> _EXERCISE_
Repeat the listing below word for word, leaving nothing out.

> _EXERCISE DATA_
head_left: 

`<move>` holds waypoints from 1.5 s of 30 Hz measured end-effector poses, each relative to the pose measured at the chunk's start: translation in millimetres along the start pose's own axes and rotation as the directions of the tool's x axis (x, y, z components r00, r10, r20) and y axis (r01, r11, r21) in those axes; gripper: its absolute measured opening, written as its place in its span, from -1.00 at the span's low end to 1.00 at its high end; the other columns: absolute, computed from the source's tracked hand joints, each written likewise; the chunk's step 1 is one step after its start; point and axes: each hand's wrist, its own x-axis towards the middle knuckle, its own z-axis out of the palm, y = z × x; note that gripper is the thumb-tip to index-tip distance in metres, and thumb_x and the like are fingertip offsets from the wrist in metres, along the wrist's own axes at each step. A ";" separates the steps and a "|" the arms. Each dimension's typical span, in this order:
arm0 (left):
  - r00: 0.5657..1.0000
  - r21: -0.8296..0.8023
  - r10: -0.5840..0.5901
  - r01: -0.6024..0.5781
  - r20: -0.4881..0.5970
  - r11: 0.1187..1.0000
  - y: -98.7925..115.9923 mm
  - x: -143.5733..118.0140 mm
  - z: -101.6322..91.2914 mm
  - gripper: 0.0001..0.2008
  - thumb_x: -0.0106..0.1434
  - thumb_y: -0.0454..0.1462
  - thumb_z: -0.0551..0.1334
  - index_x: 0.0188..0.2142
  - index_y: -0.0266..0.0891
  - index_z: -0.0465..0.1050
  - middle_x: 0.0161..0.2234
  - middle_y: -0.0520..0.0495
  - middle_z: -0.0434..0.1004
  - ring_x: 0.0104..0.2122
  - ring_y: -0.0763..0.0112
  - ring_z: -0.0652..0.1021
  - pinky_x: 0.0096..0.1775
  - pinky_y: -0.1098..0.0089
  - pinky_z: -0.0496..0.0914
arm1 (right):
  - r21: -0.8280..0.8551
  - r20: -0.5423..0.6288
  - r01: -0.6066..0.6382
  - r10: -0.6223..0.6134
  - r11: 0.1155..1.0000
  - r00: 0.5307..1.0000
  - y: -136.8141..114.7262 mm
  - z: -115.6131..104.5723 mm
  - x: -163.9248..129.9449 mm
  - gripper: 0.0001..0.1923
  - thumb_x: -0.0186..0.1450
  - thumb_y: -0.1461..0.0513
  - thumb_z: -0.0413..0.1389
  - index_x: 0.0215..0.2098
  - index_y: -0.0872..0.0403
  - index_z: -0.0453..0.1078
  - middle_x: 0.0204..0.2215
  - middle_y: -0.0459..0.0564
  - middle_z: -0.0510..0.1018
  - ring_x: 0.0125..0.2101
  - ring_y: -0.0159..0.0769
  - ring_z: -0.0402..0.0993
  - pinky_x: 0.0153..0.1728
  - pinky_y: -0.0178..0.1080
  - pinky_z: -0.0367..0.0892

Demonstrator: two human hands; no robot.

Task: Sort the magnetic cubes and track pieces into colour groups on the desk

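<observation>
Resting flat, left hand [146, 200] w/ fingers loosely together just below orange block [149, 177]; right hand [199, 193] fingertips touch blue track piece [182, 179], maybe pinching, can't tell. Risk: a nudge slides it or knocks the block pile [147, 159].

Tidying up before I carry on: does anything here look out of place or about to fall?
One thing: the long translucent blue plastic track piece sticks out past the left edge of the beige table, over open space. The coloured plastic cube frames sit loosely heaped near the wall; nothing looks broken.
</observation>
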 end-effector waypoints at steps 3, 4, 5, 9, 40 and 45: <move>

> _TASK RESULT_
head_left: 

`<move>` holds waypoints from 1.5 s of 30 Hz measured end-effector poses, each relative to the pose measured at the chunk's start: translation in millimetres along the start pose's own axes and rotation as the directions of the tool's x axis (x, y, z components r00, r10, r20) and y axis (r01, r11, r21) in those axes; gripper: its absolute measured opening, written as its place in its span, from -1.00 at the span's low end to 1.00 at its high end; the other columns: absolute, computed from the source's tracked hand joints, each written likewise; the chunk's step 1 is one step after its start; point and axes: each hand's wrist, its own x-axis towards the middle knuckle, its own z-axis out of the palm, y = z × x; note that gripper is the thumb-tip to index-tip distance in metres, and thumb_x and the like are fingertip offsets from the wrist in metres, along the wrist's own axes at each step. A ";" separates the steps and a "|" the arms. Each dimension's typical span, in this order:
arm0 (left):
  - r00: 0.5657..1.0000
  - r21: -0.8296..0.8023
  - r10: -0.5840..0.5901
  - r01: -0.6024..0.5781
  - r20: -0.4881..0.5970
  - r11: 0.1187..1.0000
  - y: -98.7925..115.9923 mm
  - x: -143.5733..118.0140 mm
  - z: -101.6322..91.2914 mm
  - gripper: 0.0001..0.2008
  - thumb_x: -0.0106..0.1434
  - thumb_y: -0.0454..0.1462
  - thumb_z: -0.0551..0.1334
  - index_x: 0.0188..0.2142
  - index_y: -0.0266..0.0891
  - index_z: -0.0465..0.1050
  - middle_x: 0.0161..0.2234
  - middle_y: -0.0520..0.0495
  - middle_z: -0.0434..0.1004
  - ring_x: 0.0104..0.2122
  - ring_y: -0.0763..0.0112
  - ring_z: -0.0652..0.1021
  - pinky_x: 0.0096..0.1775
  - pinky_y: -0.1098..0.0089
  - pinky_z: -0.0496..0.0914
arm1 (right):
  - r21: -0.8280..0.8551
  - r20: -0.5423..0.6288
  - r01: -0.6066..0.6382
  - r10: -0.6223..0.6134
  - r11: 0.1155..1.0000
  - r00: 0.5307..1.0000
  - y: -136.8141..114.7262 mm
  - z: -115.6131..104.5723 mm
  - x: -163.9248..129.9449 mm
  - gripper: 0.0001..0.1923
  - thumb_x: -0.0186..0.1450
  - thumb_y: -0.1461..0.0513
  - thumb_z: -0.0413..0.1389
  - index_x: 0.0215..0.2098
  - index_y: -0.0872..0.0403
  - index_z: -0.0453..0.1078
  - middle_x: 0.0204..0.2215
  - middle_y: -0.0459..0.0564
  - middle_z: -0.0510..0.1018
  - ring_x: 0.0125..0.2101
  - ring_y: -0.0159..0.0769
  - ring_z: -0.0402..0.0993
  - pinky_x: 0.0153..0.1728
  - pinky_y: -0.0178..0.1080
  - pinky_z: -0.0367..0.0892

Demonstrator: two human hands; no robot.

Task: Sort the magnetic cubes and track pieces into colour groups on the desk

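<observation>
Resting flat, left hand [146, 200] w/ fingers loosely together just below orange block [149, 177]; right hand [199, 193] fingertips touch blue track piece [182, 179], maybe pinching, can't tell. Risk: a nudge slides it or knocks the block pile [147, 159].

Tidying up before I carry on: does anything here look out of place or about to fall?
One thing: the long translucent blue plastic track piece sticks out past the left edge of the beige table, over open space. The coloured plastic cube frames sit loosely heaped near the wall; nothing looks broken.
</observation>
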 end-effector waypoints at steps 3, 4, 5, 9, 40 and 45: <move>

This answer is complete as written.